- _Problem requirements_: Reproduce the material that follows, keeping every line exactly as it is.
◇ ◇ ◇ ◇ ◇ ◇ ◇
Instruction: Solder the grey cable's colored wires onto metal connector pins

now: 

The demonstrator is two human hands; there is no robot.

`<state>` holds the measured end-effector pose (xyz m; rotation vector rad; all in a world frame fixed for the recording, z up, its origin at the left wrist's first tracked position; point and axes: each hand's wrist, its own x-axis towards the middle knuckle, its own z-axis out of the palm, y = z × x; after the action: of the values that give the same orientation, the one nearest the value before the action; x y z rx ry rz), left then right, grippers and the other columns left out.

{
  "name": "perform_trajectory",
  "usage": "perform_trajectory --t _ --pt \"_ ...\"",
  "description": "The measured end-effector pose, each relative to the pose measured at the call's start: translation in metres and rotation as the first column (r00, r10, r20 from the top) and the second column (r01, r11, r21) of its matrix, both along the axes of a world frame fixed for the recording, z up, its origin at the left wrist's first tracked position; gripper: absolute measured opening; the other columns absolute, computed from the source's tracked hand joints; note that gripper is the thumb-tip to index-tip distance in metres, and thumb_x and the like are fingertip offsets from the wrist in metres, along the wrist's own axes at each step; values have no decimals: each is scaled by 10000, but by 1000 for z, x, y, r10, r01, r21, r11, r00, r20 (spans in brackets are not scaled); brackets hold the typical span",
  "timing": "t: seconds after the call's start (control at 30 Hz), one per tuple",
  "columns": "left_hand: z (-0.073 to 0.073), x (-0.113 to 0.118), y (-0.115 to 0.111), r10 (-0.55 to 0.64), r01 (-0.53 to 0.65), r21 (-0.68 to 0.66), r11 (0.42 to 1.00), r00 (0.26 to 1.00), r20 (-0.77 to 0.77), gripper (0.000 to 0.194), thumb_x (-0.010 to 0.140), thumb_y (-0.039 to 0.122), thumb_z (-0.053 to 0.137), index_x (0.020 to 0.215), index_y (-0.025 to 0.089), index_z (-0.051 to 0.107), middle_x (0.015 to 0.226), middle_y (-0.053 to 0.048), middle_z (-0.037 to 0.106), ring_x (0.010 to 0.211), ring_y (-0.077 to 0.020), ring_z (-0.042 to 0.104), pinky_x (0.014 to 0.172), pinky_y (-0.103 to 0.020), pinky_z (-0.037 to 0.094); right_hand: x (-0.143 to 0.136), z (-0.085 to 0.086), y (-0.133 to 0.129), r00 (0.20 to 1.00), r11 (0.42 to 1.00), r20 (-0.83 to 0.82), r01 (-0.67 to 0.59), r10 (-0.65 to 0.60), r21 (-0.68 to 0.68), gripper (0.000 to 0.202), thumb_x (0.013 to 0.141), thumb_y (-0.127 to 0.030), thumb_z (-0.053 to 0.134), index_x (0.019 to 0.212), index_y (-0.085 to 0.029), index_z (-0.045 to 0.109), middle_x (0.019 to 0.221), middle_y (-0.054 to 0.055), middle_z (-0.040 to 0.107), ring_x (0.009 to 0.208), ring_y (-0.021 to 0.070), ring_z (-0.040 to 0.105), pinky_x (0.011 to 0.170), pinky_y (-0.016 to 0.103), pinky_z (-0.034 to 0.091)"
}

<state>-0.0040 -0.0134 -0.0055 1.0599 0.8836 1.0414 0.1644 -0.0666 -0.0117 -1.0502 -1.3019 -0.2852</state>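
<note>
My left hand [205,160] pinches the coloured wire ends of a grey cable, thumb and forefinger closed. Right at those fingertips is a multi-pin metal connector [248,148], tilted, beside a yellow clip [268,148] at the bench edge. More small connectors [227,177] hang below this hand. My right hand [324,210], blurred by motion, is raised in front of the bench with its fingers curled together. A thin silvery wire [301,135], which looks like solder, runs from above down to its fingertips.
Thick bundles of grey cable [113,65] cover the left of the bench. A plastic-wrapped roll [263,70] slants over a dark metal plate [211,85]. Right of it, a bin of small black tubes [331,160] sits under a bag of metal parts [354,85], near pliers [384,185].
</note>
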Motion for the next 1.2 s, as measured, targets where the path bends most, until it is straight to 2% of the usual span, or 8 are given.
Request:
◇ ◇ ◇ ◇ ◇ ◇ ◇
- _Written response_:
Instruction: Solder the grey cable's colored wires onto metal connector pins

now: 

The demonstrator is two human hands; there is no robot.

`<state>` holds the measured end-effector pose (xyz m; rotation vector rad; all in a world frame fixed for the recording, z up, its origin at the left wrist's first tracked position; point and axes: each hand's wrist, its own x-axis towards the middle knuckle, its own z-axis out of the palm, y = z × x; after the action: of the values that give the same orientation, the one nearest the value before the action; x y z rx ry rz), left then right, grippers and the other columns left out.

{
  "name": "perform_trajectory",
  "usage": "perform_trajectory --t _ --pt \"_ ...\"",
  "description": "The measured end-effector pose, each relative to the pose measured at the call's start: translation in metres and rotation as the first column (r00, r10, r20 from the top) and the second column (r01, r11, r21) of its matrix, both along the axes of a world frame fixed for the recording, z up, its origin at the left wrist's first tracked position; gripper: absolute measured opening; the other columns absolute, computed from the source's tracked hand joints; note that gripper is the thumb-tip to index-tip distance in metres, and thumb_x and the like are fingertip offsets from the wrist in metres, along the wrist's own axes at each step; values have no decimals: each is scaled by 10000, but by 1000 for z, x, y, r10, r01, r21, r11, r00, r20 (spans in brackets are not scaled); brackets hold the typical span",
  "timing": "t: seconds after the call's start (control at 30 Hz), one per tuple",
  "columns": "left_hand: z (-0.073 to 0.073), x (-0.113 to 0.118), y (-0.115 to 0.111), r10 (-0.55 to 0.64), r01 (-0.53 to 0.65), r21 (-0.68 to 0.66), r11 (0.42 to 1.00), r00 (0.26 to 1.00), r20 (-0.77 to 0.77), gripper (0.000 to 0.194), thumb_x (-0.010 to 0.140), thumb_y (-0.039 to 0.122), thumb_z (-0.053 to 0.137), index_x (0.020 to 0.215), index_y (-0.025 to 0.089), index_z (-0.051 to 0.107), middle_x (0.015 to 0.226), middle_y (-0.053 to 0.048), middle_z (-0.037 to 0.106), ring_x (0.010 to 0.211), ring_y (-0.077 to 0.020), ring_z (-0.042 to 0.104), pinky_x (0.014 to 0.172), pinky_y (-0.103 to 0.020), pinky_z (-0.037 to 0.094); right_hand: x (-0.143 to 0.136), z (-0.085 to 0.086), y (-0.133 to 0.129), r00 (0.20 to 1.00), r11 (0.42 to 1.00), r20 (-0.83 to 0.82), r01 (-0.67 to 0.59), r10 (-0.65 to 0.60), r21 (-0.68 to 0.68), gripper (0.000 to 0.202), thumb_x (0.013 to 0.141), thumb_y (-0.127 to 0.030), thumb_z (-0.053 to 0.134), index_x (0.019 to 0.212), index_y (-0.085 to 0.029), index_z (-0.045 to 0.109), middle_x (0.019 to 0.221), middle_y (-0.054 to 0.055), middle_z (-0.040 to 0.107), ring_x (0.009 to 0.208), ring_y (-0.021 to 0.070), ring_z (-0.040 to 0.105), pinky_x (0.011 to 0.170), pinky_y (-0.016 to 0.103), pinky_z (-0.034 to 0.091)"
}

<state>-0.0040 -0.0134 -0.0055 1.0599 0.8836 1.0414 0.1644 -0.0666 -0.0117 -1.0502 -1.3019 -0.2852</state>
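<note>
My left hand [205,160] pinches the coloured wire ends of a grey cable, thumb and forefinger closed. Right at those fingertips is a multi-pin metal connector [248,148], tilted, beside a yellow clip [268,148] at the bench edge. More small connectors [227,177] hang below this hand. My right hand [324,210], blurred by motion, is raised in front of the bench with its fingers curled together. A thin silvery wire [301,135], which looks like solder, runs from above down to its fingertips.
Thick bundles of grey cable [113,65] cover the left of the bench. A plastic-wrapped roll [263,70] slants over a dark metal plate [211,85]. Right of it, a bin of small black tubes [331,160] sits under a bag of metal parts [354,85], near pliers [384,185].
</note>
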Motion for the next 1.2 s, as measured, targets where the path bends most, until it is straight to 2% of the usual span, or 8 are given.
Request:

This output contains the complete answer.